WHAT TO DO: For the entries that follow, restate word for word the line containing "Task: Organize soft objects", the line containing "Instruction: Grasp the", and every line that lies between them.

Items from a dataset

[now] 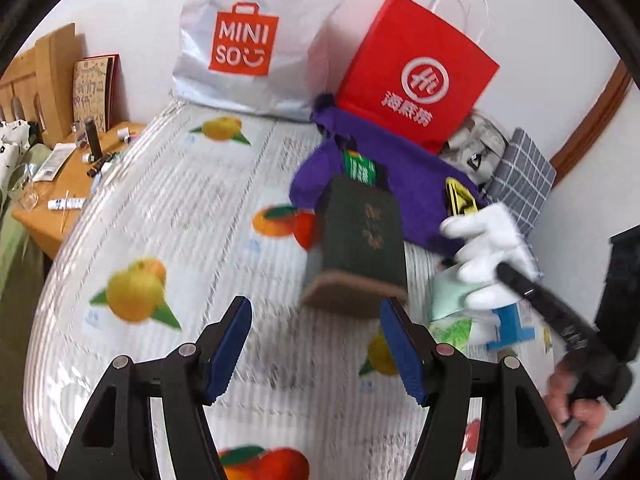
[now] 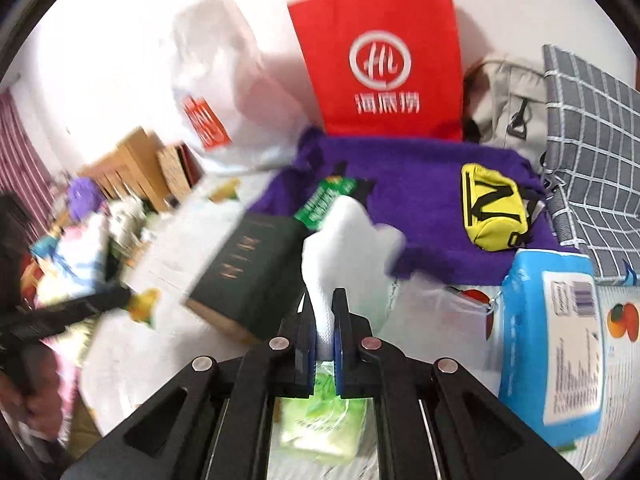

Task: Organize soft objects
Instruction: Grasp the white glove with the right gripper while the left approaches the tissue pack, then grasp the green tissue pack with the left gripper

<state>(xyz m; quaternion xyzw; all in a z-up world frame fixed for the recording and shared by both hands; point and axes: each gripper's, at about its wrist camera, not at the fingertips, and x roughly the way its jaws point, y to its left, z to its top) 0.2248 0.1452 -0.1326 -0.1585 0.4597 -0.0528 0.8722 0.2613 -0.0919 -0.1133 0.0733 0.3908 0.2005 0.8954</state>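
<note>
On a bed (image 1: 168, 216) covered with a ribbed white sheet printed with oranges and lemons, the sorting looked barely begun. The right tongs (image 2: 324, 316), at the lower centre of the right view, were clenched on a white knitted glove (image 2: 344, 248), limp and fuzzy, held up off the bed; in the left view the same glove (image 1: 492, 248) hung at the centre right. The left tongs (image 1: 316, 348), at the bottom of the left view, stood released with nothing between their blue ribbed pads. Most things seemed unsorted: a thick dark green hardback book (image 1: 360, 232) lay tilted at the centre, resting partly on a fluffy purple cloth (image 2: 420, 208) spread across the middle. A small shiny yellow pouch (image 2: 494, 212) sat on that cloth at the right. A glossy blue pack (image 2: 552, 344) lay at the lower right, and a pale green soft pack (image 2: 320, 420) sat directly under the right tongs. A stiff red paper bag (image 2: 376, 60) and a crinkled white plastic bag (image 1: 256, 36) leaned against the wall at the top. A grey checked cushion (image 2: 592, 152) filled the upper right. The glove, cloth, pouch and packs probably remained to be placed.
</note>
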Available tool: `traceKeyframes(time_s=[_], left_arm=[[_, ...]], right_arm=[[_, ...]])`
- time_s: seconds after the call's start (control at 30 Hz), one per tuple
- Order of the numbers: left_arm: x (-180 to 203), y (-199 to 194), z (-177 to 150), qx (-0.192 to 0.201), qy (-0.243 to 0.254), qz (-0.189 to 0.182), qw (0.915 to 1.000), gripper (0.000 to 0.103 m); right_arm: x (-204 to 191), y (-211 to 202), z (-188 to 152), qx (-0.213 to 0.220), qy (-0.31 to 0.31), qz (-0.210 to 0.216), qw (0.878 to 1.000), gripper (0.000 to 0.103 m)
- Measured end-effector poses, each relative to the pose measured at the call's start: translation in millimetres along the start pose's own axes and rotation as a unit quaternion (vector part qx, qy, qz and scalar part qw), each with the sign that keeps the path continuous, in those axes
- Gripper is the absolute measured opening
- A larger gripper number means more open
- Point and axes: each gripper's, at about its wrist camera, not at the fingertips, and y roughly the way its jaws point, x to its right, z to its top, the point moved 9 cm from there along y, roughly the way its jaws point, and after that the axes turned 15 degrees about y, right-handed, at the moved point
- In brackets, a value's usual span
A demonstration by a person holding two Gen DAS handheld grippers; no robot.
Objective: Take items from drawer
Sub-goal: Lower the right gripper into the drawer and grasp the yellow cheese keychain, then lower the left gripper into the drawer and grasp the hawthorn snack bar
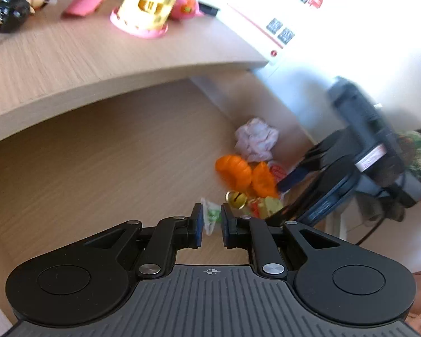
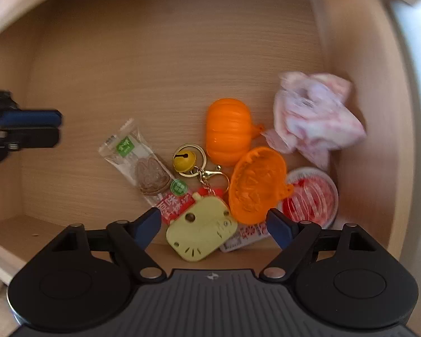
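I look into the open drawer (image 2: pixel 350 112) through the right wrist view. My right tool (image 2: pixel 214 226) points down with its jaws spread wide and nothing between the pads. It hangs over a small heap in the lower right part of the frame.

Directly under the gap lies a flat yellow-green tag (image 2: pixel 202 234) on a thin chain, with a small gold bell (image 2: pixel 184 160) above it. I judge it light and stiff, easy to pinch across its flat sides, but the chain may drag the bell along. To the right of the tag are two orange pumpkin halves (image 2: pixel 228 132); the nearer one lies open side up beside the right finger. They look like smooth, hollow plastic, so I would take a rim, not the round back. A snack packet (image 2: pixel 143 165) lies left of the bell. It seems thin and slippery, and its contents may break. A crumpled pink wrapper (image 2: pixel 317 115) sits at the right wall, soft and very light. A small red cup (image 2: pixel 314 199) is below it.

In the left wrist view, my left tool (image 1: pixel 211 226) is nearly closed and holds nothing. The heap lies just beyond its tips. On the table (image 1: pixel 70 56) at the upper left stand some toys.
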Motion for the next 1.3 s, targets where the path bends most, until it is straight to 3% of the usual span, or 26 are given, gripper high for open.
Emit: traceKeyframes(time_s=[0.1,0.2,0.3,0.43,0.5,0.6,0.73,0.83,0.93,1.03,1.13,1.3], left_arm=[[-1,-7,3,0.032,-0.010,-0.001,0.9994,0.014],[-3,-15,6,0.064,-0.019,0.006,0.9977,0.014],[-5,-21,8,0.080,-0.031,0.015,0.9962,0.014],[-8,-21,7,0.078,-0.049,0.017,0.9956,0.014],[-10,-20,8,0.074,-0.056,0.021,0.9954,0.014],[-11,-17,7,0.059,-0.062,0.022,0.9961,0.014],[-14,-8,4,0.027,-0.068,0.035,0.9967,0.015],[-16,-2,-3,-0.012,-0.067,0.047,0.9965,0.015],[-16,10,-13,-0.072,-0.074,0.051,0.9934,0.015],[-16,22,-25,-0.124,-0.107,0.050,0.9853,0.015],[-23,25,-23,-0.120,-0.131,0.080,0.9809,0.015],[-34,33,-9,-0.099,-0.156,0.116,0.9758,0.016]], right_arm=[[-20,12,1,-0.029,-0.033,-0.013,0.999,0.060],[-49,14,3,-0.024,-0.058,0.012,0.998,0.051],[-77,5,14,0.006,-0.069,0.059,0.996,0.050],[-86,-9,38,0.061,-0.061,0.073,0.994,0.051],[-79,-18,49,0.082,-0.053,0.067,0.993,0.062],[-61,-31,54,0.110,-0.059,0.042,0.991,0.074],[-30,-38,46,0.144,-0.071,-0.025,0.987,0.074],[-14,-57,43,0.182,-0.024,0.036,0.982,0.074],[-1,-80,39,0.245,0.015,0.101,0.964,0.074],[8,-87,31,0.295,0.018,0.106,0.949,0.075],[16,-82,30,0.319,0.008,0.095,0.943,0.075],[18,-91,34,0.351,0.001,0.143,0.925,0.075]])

OUTPUT:
Task: Organize soft objects
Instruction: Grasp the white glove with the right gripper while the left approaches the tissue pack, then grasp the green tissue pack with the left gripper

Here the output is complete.